Chrystal Brown said that her son would call her regularly from the Knoxville jail.

"He called me every day at 8 a.m. on the dot," Chrystal Brown said.

Not so at Silverdale. Several days went by without a single phone call.

"On the sixth day he called me, and I could barely hear him," Chrystal Brown said. "He said, 'Momma, I don't feel good. I put in a request at the kiosk, but no one has come to see me yet.'"

The kiosks that Brown was referring to are the electronic kiosks that were installed in March 2021 for inmates to submit complaints and other requests after the Sheriff's Office took over the jail from the Nashville-based private company CoreCivic in December 2020.

The Sheriff's Office confirmed that during his three months at Silverdale, DaQuarrius Brown filed 12 grievances, five of which were medical in nature.

"So after I talked to him, I spoke to a nurse, and she told me I can bring his medicine out there, which I took the same day," Chrystal Brown said. "I took his inhaler, and the medication he needed for his HIV."

Since his 2019 HIV diagnosis, DaQuarrius Brown had been taking Symtuza under the care of his primary care physician, according to the Erlanger medical records.

Within weeks, DaQuarrius Brown's health began to quickly decline, said his brother, Daryl Thomas Jr, who was at Silverdale serving time for one count of drugs for resale and one count of tampering with evidence, according to Hamilton County Criminal Court files.

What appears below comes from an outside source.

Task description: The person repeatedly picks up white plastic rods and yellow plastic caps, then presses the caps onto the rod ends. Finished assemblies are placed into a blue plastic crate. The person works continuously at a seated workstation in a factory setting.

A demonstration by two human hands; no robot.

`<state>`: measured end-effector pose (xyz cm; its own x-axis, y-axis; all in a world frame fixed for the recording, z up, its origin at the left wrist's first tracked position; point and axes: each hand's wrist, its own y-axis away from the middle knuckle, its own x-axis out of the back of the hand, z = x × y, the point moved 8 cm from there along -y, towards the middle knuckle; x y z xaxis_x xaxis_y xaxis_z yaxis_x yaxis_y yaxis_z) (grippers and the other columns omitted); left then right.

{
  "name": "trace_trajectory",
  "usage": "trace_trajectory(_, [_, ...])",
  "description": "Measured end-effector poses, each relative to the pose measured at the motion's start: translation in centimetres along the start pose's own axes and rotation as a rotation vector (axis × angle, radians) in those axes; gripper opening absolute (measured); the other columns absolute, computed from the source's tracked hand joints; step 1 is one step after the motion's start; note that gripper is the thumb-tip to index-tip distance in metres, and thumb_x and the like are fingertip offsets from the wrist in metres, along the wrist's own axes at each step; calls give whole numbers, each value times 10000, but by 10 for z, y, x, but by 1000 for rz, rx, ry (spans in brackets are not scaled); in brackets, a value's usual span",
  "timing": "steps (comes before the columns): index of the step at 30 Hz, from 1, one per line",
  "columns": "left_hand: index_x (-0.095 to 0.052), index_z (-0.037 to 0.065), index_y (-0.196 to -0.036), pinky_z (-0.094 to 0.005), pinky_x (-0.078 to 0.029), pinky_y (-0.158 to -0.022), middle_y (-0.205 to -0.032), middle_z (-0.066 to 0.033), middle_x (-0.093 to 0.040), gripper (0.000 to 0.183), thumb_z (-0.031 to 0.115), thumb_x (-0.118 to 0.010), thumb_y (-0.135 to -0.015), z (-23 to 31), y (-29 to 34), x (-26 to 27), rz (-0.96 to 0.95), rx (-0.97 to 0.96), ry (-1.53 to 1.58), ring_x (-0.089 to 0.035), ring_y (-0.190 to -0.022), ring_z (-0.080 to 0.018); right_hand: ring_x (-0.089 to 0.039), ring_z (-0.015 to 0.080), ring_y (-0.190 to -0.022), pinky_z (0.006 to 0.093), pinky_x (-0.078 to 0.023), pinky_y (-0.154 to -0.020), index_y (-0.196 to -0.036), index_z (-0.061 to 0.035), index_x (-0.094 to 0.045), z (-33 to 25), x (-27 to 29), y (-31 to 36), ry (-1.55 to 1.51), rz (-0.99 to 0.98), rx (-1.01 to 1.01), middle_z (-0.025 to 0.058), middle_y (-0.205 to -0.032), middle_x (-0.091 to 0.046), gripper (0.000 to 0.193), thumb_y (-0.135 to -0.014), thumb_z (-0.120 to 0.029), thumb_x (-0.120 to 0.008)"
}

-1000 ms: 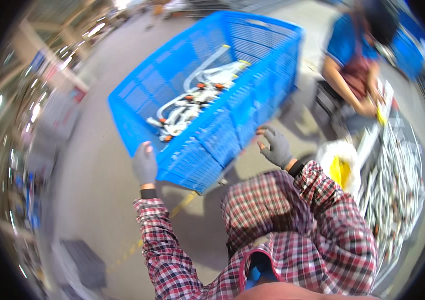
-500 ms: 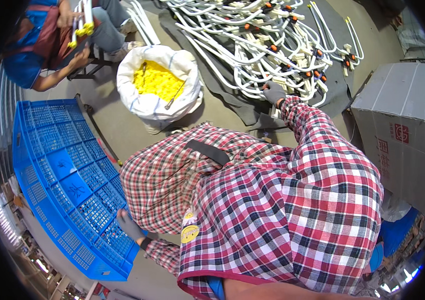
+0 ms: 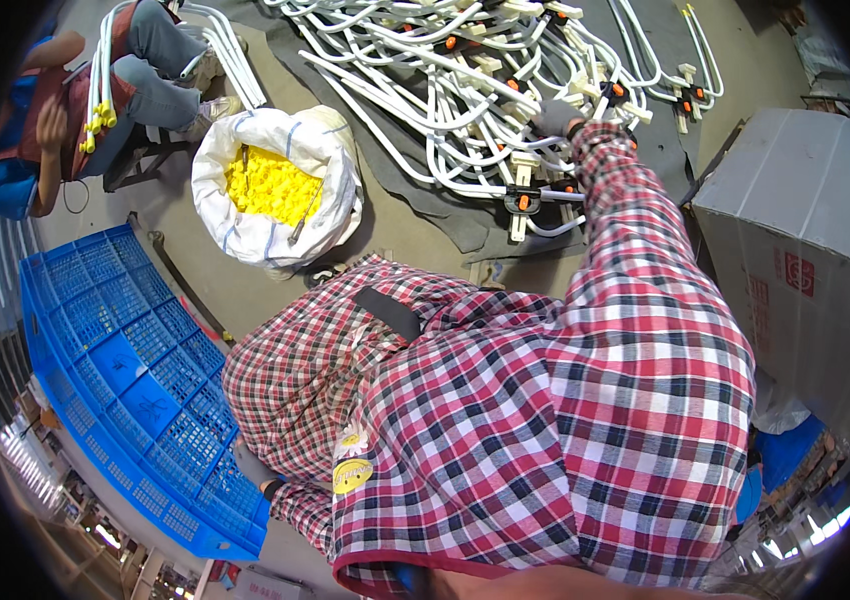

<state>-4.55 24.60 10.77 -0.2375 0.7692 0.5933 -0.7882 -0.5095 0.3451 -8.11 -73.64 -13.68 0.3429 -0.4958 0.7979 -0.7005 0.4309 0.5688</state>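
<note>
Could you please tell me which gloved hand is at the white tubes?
The right hand, outstretched among the white tubes; the left hand is instead beside the blue crate.

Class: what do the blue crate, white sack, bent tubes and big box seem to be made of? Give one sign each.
Crate: probably moulded plastic, slightly shiny; regular open grid.
Sack: likely woven plastic, matt; soft, creased sides.
Tubes: coated metal or plastic, hard to say; smooth, glossy white, holding clean bends.
Box: probably cardboard, matt; flat, printed faces.
</note>
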Motion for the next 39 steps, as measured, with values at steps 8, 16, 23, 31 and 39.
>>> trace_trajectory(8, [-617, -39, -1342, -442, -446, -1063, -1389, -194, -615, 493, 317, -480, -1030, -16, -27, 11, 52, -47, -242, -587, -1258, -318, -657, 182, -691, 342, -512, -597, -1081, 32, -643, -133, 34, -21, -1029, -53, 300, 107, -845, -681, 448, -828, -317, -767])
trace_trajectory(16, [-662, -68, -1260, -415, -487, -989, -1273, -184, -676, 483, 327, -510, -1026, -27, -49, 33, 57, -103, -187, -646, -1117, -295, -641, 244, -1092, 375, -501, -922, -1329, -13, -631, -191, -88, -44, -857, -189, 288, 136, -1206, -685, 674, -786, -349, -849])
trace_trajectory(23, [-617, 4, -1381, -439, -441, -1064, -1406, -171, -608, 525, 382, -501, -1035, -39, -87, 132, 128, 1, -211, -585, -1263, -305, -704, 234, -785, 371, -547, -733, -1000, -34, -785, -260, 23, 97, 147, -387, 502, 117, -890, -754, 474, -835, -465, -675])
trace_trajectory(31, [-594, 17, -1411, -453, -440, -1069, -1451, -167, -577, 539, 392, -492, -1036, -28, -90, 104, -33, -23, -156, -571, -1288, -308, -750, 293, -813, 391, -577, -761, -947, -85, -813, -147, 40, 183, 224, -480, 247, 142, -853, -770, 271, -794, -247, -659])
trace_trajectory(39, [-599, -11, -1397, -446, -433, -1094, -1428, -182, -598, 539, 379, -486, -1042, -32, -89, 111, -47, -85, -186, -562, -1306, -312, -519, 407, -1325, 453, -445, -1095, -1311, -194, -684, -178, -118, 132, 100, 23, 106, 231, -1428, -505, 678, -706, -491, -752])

"That experience was the one of the worst experiences of my life," Thomas said. "Having to go through that with my brother ... just watching him suffer every day like it was a real bad experience."

Thomas said that others housed within the same unit would pitch in to help him go to the bathroom and bring him food when he was too weak to move.

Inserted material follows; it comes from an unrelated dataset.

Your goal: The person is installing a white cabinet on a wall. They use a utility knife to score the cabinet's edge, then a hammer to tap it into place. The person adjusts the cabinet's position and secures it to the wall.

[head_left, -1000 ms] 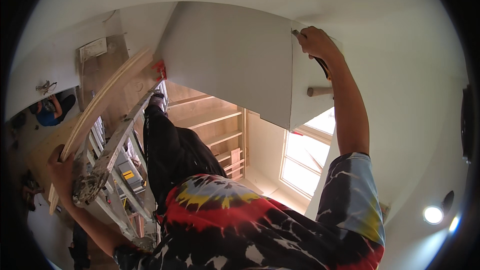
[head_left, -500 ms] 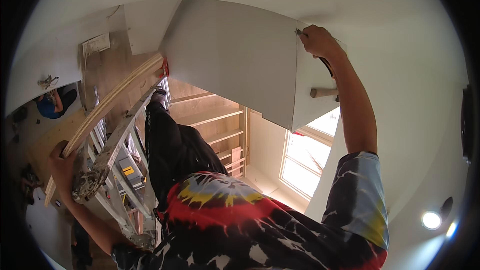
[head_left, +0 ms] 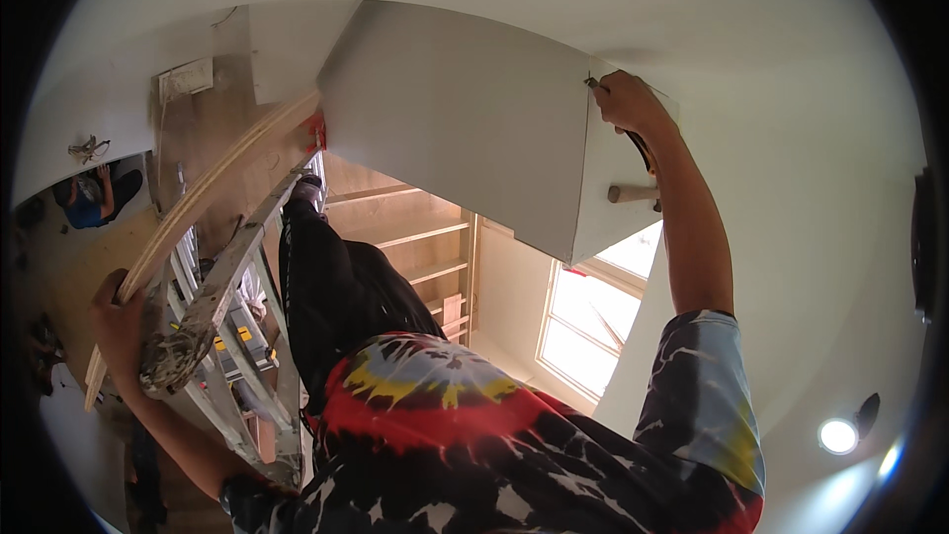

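My right hand (head_left: 629, 102) is raised at the upper right, closed round pliers (head_left: 641, 150) with curved black-and-orange handles. Their dark tip meets the edge of a large pale grey panel (head_left: 455, 119); the rest is hidden by my fingers. Below that hand a wooden handle (head_left: 633, 194), perhaps a hammer's, juts out beside my forearm, its far end mostly hidden. At the lower left my left hand (head_left: 117, 321) grips a long plywood strip (head_left: 222, 168) near its lower end. The strip slants up toward the panel's left corner, alongside a worn metal stepladder (head_left: 232, 277).
My foot (head_left: 309, 193) is on the ladder. Wooden shelving (head_left: 425, 232) and a bright window (head_left: 588, 326) lie beneath the panel. Another person (head_left: 89, 200) is low at the far left. A toolbox (head_left: 242, 336) shows through the ladder. A lit lamp (head_left: 838, 436) is at lower right.
The view has shifted slightly. My right hand and the pliers sit a little lower in the picture, still at the panel edge. My left hand keeps its grip on the plywood strip.
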A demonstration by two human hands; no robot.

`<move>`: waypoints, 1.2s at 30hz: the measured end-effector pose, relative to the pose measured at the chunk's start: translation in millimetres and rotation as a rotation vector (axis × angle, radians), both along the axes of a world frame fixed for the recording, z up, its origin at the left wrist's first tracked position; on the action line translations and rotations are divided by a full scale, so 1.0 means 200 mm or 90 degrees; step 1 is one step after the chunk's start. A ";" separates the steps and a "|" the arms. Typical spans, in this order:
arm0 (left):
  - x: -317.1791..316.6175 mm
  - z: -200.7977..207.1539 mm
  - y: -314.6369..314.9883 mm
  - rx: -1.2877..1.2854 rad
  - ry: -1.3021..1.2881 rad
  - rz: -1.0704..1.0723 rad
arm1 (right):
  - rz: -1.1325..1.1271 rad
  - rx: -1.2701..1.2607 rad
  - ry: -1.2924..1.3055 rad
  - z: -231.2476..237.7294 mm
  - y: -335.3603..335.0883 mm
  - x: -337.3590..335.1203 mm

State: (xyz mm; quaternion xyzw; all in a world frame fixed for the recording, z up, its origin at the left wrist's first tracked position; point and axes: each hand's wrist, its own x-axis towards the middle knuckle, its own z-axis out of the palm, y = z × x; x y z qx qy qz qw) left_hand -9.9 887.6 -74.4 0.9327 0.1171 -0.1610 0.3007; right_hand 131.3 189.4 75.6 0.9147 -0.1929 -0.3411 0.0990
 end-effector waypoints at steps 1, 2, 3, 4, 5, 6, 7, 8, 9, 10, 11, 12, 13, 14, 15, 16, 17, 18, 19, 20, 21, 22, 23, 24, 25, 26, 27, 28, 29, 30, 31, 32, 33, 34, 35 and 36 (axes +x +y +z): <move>0.00 0.00 0.00 -0.002 -0.002 0.008 | 0.003 0.005 0.008 -0.01 0.00 0.00; 0.01 0.00 0.00 -0.011 0.004 0.007 | 0.000 0.010 0.019 -0.01 0.00 -0.01; 0.01 0.00 0.00 -0.010 0.020 0.018 | -0.007 -0.004 0.031 -0.02 0.00 -0.01; 0.01 0.01 0.00 0.009 -0.001 -0.001 | -0.010 -0.017 0.031 -0.01 0.01 -0.01; 0.01 0.01 0.00 0.033 -0.010 -0.021 | 0.009 0.008 0.010 -0.01 0.01 -0.01; 0.01 0.01 0.00 0.062 0.008 -0.032 | -0.029 -0.012 0.020 0.00 0.01 0.00; 0.01 0.02 0.00 0.045 0.007 -0.029 | -0.027 0.007 0.007 0.01 0.01 -0.01; 0.01 0.02 0.00 0.033 0.022 -0.011 | -0.030 -0.009 -0.007 0.01 0.02 -0.02; 0.01 0.02 0.00 0.023 0.044 0.003 | -0.017 0.019 -0.015 0.03 0.01 -0.03; 0.00 0.02 -0.01 0.021 0.054 0.005 | -0.026 0.020 -0.017 0.03 0.02 -0.05; 0.01 0.02 0.00 0.021 0.060 0.000 | -0.065 -0.013 -0.006 0.04 0.02 -0.06; 0.01 0.02 0.00 0.019 0.061 -0.006 | -0.028 0.009 -0.015 0.04 0.02 -0.07; 0.02 0.02 0.00 0.016 0.052 -0.016 | -0.013 -0.005 -0.004 0.04 0.02 -0.07; 0.02 0.01 0.00 0.012 0.046 -0.028 | 0.014 0.001 0.004 0.03 0.02 -0.08; 0.02 0.01 0.00 0.013 0.047 -0.033 | -0.006 -0.015 0.010 0.02 0.02 -0.08; 0.02 0.02 0.00 0.010 0.038 -0.029 | -0.006 -0.006 0.000 0.02 0.02 -0.08; 0.02 0.02 0.00 0.008 0.033 -0.027 | 0.009 0.040 -0.027 0.02 0.02 -0.08; 0.02 0.02 0.00 0.002 0.043 -0.030 | -0.010 0.009 -0.008 0.02 0.01 -0.08; 0.02 0.02 0.00 0.005 0.031 -0.039 | -0.009 0.015 -0.004 0.01 0.01 -0.07; 0.02 0.02 0.00 0.007 0.024 -0.037 | 0.002 0.022 -0.005 0.02 0.01 -0.07; 0.01 0.02 0.00 0.008 0.020 -0.029 | 0.012 0.028 -0.008 0.02 0.02 -0.07; 0.00 0.02 0.00 0.011 0.019 -0.011 | 0.019 0.034 -0.006 0.02 0.02 -0.07; 0.00 0.01 0.00 0.009 0.028 -0.003 | -0.006 -0.006 0.018 0.03 0.02 -0.08; 0.00 0.01 0.00 0.007 0.039 0.002 | 0.012 0.040 0.002 0.03 0.03 -0.09; 0.00 0.01 0.00 0.007 0.023 0.000 | 0.004 0.040 -0.001 0.04 0.04 -0.09; 0.00 0.00 0.01 0.006 0.008 -0.010 | -0.004 0.064 -0.005 0.04 0.05 -0.10; 0.00 0.00 0.01 0.005 0.007 -0.018 | -0.014 0.025 0.009 0.04 0.06 -0.11; 0.00 0.00 0.01 0.006 0.003 -0.023 | -0.009 0.014 0.010 0.04 0.06 -0.12; 0.01 0.00 0.01 0.004 0.003 -0.024 | 0.025 0.040 -0.021 0.04 0.07 -0.13; 0.01 0.00 0.01 0.008 0.018 -0.012 | -0.015 0.023 -0.027 0.05 0.07 -0.13; 0.01 0.01 0.01 0.004 0.009 -0.012 | -0.019 0.045 -0.058 0.05 0.07 -0.14; 0.01 0.01 0.01 0.006 0.016 -0.003 | -0.032 0.031 -0.099 0.06 0.06 -0.14; 0.01 0.01 0.00 -0.004 0.021 -0.016 | -0.018 0.045 -0.098 0.06 0.05 -0.14; 0.01 0.02 0.00 0.018 0.029 -0.021 | 0.007 0.083 -0.080 0.06 0.04 -0.14; 0.02 0.02 0.00 0.026 0.018 -0.034 | 0.010 0.076 -0.067 0.06 0.03 -0.13; 0.02 0.02 -0.01 0.035 0.011 -0.035 | 0.021 0.076 -0.065 0.06 0.02 -0.13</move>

"I remember we had to bring his (food) tray to him because he couldn't even stand up," Thomas told the Times Free Press in a telephone interview. "No one came to give him medication, and we put so many requests in the kiosks."

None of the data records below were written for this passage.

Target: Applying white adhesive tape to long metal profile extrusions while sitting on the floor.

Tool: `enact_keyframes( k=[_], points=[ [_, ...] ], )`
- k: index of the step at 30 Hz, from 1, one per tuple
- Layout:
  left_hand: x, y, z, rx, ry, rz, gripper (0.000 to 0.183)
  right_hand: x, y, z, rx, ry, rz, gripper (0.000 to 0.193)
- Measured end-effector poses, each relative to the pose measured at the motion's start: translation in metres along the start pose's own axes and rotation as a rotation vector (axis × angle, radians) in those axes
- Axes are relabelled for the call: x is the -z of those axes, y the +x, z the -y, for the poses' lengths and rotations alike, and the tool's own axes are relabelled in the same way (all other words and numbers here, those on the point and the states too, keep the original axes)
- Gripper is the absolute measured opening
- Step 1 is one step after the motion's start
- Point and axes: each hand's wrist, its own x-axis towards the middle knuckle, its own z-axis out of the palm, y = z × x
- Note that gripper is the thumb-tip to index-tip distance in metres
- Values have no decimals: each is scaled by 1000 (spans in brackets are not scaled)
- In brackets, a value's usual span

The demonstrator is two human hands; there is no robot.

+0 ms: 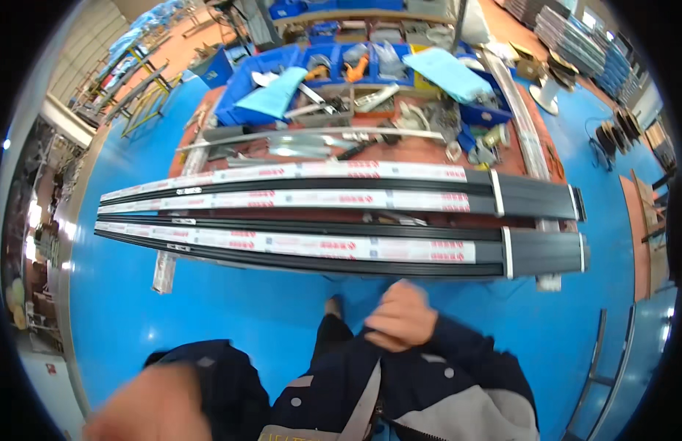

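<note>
Two long dark profile assemblies lie side by side across the bench, the far one (pixel 536 197) and the near one (pixel 543 251). Strips of white film with red print (pixel 341 245) run along them, and pale bands cross their right ends. My right hand (pixel 403 316) is in front of my jacket, short of the near profiles, its fingers curled closed; whatever lies in them, if anything, is hidden. Low at the left, my left hand (pixel 153 404) is smeared by motion, away from the profiles, and its fingers cannot be made out.
Behind the profiles, the red bench (pixel 201 140) carries blue bins (pixel 245 81) of small parts, light-blue sheets (pixel 447 73), metal strips (pixel 297 143) and loose fittings. Pale rails (pixel 164 272) stick out beneath the profiles. Spools (pixel 550 95) stand on the blue floor (pixel 113 316) at the right.
</note>
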Motion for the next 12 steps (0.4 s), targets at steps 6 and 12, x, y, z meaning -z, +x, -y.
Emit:
enact_keyframes(
  k=[6, 12],
  points=[
    [-110, -298, -57, 1523, -187, 624, 13, -258, -238, -105, -785, 217, 668, 13],
    [-54, -432, -124, 1655, -468, 1084, 5, -384, -229, -149, -1195, -22, 413, 57]
  ],
)
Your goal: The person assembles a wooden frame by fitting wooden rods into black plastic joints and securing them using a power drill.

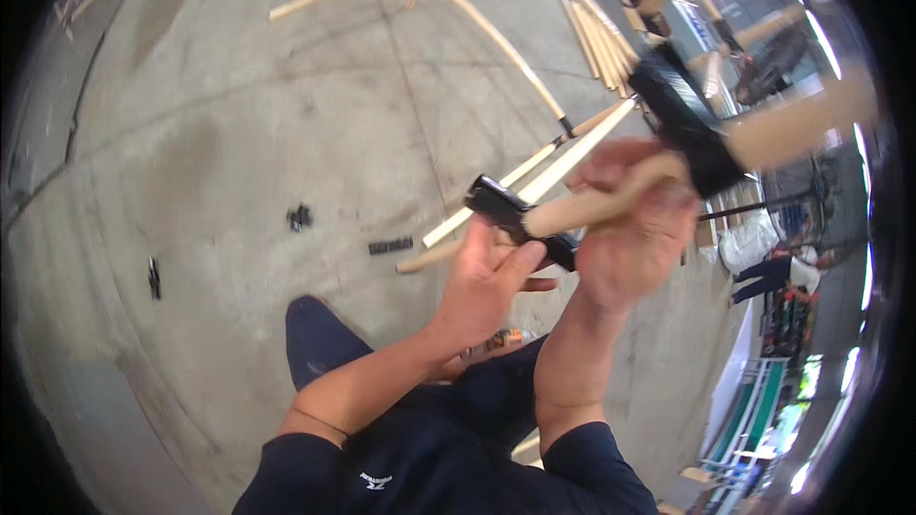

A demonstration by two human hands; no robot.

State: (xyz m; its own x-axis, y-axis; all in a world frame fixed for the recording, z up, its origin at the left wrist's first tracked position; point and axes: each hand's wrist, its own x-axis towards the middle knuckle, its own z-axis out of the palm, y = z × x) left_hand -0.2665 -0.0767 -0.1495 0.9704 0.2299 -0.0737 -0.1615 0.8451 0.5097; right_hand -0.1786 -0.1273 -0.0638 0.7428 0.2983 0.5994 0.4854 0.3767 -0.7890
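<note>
In front of my chest I hold a short tan pipe (553,216) with a black pipe connector (498,202) at its near end. My left hand (474,288) grips this connector, thumb along its lower side. My right hand (634,238) is wrapped round the tan pipe, a little blurred. Beyond it a second black connector (679,105) sits at the pipe's other end. From that one another tan pipe (797,126) runs out to the right. The inner sides of both connectors are hidden.
Long tan pipes joined by black connectors form a frame (496,36) on the concrete floor ahead. Loose black pieces lie nearer: a strip (391,245), a small cluster (300,218) and a thin part (154,278). More pipes (593,46) lie far right. A person (778,274) stands at right.
</note>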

On March 27, Chrystal Brown said she received a call from someone at Silverdale.

"Around 3:30 or 5 p.m. I got a phone call from an inmate telling me, 'Miss Brown, you need to get down here, he's looking like he's dying and they're not doing anything,' so I called my sister and she picked me up, because I'm shaking at this point," Chrystal Brown said.

That day, DaQuarrius Brown was transported to Erlanger hospital, where he presented with persistent cough and shortness of breath, according to the medical records.

"Patient has known HIV since 2019," the Erlanger medical records state. "He was incarcerated about three months ago and has not been on his HIV medications since being in jail."

Doctors diagnosed DaQuarrius Brown with pneumonia, untreated HIV, tachycardia and sepsis, according to the records. On March 28, he was admitted to the hospital where he remained for two months.

"I slept in that chair for a long time," Brown said. "I told him I was not going to leave."

During his hospitalization, DaQuarrius Brown was released from Silverdale, on his own recognizance, on April 22, Lea said.

DaQuarrius Brown died on May 26, "surrounded by his family," the medical records said.

Chrystal Brown has since retained a lawyer to help her fight the case.

"My son fought for two months in critical condition, and I know he was tired," Chrystal Brown said. "No mother should have to go through what I went through ... it was all caused by neglect on Silverdale's behalf."